Facebook friends of Luxembourg

The Grande Région includes the Douro Valley

d'Lëtzebuerger Land du 25.09.2020

International relations are often seen as the domain of sovereign statecraft (delegations, summits, emissaries, missions, and treaties) and measured in national statistics like trade, investment, or migration. It is less visible where people themselves have made connections. Novel data on Facebook friendships reveal new patterns of the Grand Duchy’s connections around the world.

Researchers at Facebook have calculated a Social Connectedness Index (SCI) to measure disproportionally common connections between places. Disproportionally to the two places’ population, that is, as a million-strong city with 2 000 friendships to, say, Luxembourg is probably equally close to us as another of two million with 4 000 links. Our connections would remain equally intense even if we cut the larger city into two equal parts, with a million Facebook users and 2 000 friends here. The raw measure of this intensity would count the number of friendships divided by the number of Facebook users in both areas. This is multiplied by a billion for presentation.

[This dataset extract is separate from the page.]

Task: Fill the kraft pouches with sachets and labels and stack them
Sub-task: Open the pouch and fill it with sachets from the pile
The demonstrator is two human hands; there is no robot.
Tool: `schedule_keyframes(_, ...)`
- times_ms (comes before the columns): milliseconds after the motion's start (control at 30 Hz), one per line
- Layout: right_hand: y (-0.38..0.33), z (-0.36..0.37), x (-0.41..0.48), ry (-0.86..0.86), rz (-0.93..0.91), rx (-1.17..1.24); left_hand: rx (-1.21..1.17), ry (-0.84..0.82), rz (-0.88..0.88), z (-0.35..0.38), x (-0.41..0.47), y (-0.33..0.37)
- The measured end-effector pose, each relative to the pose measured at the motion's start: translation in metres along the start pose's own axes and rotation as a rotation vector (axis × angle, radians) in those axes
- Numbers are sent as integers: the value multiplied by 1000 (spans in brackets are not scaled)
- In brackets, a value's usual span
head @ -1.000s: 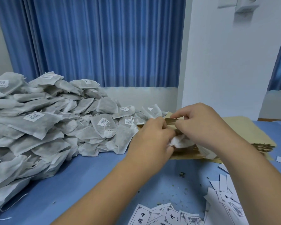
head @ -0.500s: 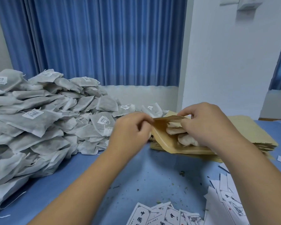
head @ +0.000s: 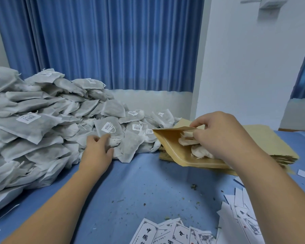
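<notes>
An open kraft pouch [head: 173, 147] lies tilted on a flat stack of kraft pouches [head: 264, 138] at the right. White sachets [head: 199, 150] show inside its mouth. My right hand [head: 218, 134] pinches the pouch's upper lip and keeps it open. My left hand [head: 97, 148] has reached left to the big heap of grey-white sachets [head: 42, 124] and its fingers curl round one sachet [head: 113, 140] at the heap's front edge. Printed paper labels [head: 167, 233] lie scattered at the bottom.
The blue table [head: 139, 187] carries small herb crumbs in its middle. More white labels [head: 239, 205] lie at the lower right. A blue curtain [head: 113, 41] and a white wall [head: 245, 67] stand behind the table.
My left hand let go of the pouch's mouth and moved left to the sachet heap, where it takes hold of a sachet. My right hand stays on the pouch.
</notes>
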State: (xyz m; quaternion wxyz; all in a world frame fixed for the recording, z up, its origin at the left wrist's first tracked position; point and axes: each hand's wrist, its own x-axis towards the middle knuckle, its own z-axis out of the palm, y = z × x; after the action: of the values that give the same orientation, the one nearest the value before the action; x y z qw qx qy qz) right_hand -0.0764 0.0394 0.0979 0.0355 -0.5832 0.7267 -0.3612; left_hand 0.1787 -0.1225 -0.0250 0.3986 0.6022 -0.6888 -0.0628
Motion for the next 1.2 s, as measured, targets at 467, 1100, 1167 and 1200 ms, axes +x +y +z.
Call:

“Place” could mean different things here, from countries down to postal codes in the United States. If we want to see Luxembourg’s relations, it is probably best to focus on areas similar to our country’s size. We could have pockets of friends in larger countries which would not be visible diluted up to the level of the entire country. We have no choice about how Facebook categorized users into locations (think of commuters, jet-setters, or migrants), but in principle, they started from the declared place of residence (on Facebook), with some updating using the device location a user accessed Facebook from. They have used anonymized data from March 2020.

Facebook is making a version of this data public. My interactive map for Luxembourg based on the research version is available online at https://git.io/JUCiS. It shows areas with disproportionally many friends with Luxembourgers in darker colors alongside the SCI numbers. For instance, Luxembourg has the most likely friends within Luxembourg itself, with an SCI of 2.5 million: a 2.5 percent chance that two Luxembourgers are friends on Facebook.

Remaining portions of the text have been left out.